However, if it is determined in decision 404 that an entirety of a next image frame to be displayed has not been rendered to memory (e.g. that the next image frame is still in the process of being rendered to memory, particularly in the case where the GPU render rate is slower than the display refresh rate), a refresh of the display device is delayed. Note operation 408. It should be noted that the refresh of the display device may be delayed by either 1) the GPU waiting up to a predetermined period of time before transmitting any further image frames to the display device, or 2) instructing the display device to ignore an unwanted image frame transmitted to the display device when hardware of a GPU will not wait (e.g. is incapable of waiting, etc.) up to the predetermined period of time before transmitting any further image frames to the display device.

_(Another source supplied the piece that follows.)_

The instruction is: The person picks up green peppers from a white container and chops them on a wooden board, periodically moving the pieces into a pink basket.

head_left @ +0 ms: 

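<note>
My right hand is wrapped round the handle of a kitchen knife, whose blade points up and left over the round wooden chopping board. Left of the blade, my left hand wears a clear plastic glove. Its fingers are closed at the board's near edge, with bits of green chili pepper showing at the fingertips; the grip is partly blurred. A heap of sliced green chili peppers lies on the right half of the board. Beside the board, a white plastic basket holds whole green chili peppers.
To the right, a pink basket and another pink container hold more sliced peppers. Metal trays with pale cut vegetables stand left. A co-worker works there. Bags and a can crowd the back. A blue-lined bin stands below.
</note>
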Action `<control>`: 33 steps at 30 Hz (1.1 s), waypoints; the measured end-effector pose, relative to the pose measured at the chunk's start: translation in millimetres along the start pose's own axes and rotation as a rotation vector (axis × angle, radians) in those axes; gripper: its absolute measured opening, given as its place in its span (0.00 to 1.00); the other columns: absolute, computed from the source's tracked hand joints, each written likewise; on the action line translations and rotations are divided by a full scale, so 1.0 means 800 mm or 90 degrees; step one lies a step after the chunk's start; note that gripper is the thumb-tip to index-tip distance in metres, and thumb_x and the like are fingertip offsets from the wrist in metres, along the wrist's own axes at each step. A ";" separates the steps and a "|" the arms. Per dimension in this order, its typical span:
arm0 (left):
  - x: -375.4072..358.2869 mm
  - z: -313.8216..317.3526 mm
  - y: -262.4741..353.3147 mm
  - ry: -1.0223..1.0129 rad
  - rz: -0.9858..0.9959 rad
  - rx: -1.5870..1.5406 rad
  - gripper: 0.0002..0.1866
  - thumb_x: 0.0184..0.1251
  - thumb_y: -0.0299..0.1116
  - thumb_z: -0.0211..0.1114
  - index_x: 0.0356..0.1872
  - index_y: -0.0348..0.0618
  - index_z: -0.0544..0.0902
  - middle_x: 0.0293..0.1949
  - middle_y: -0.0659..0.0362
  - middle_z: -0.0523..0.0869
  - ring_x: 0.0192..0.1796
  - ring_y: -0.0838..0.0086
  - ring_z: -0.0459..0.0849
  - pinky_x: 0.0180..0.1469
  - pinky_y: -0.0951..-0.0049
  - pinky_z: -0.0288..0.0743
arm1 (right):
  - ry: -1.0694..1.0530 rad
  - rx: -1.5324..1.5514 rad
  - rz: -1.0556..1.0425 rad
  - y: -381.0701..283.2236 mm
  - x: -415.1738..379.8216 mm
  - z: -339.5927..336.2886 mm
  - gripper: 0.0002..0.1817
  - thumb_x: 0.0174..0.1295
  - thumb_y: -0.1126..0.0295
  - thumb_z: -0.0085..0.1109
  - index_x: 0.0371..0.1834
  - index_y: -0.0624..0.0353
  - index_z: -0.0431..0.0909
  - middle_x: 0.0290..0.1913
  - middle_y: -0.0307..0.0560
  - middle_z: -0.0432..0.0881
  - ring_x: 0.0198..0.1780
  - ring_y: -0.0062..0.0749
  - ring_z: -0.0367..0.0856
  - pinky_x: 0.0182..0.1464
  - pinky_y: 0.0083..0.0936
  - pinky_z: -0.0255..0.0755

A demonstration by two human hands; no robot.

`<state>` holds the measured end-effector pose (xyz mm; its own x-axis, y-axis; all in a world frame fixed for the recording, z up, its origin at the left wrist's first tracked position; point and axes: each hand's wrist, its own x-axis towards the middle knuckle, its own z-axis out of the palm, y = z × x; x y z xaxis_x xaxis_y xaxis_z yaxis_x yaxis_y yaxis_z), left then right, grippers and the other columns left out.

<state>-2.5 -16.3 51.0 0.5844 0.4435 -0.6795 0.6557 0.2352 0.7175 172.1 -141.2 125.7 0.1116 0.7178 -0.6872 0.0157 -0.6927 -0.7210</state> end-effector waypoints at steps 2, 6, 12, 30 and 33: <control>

In particular, with respect to case 2) of operation 408 mentioned above, it should be noted that some GPU's are incapable of implementing the delay described in case 1) of operation 408. In particular, some GPU's can only implement a limited vertical blanking interval, such that any attempt to increase that vertical blanking interval may result in a hardware counter overflow where the GPU starts a scanout from the memory regardless of the contents of the memory (i.e. regardless of whether an entirety of an image frame has been rendered to the memory). Thus, the scanout may be considered a bad scanout since the memory contents being transmitted via the scanout may not be an entirety of a single image frame and thus may be unwanted.
The GPU software maybe aware that a bad scanout is imminent. Due to the nature of the GPU however, the hardware scanout may be incapable of being stopped by software, such that the bad scanout will happen. To prevent the display device from showing the unwanted content, the GPU software may send a message to the display device to ignore the next scanout. This message can be sent over i2c in case of a digital video interface (DVI) cable, or as an i2c-over-Aux or Aux command in case of a display port (DP) cable. The message can be formatted as monitor command control set (MCCS) command or other similar command. Alternately, the GPU may signal this to the display device using any other technique, such as for example a DP InfoFrame, de-asserting data enable (DE), or other in-band or out-band signaling techniques.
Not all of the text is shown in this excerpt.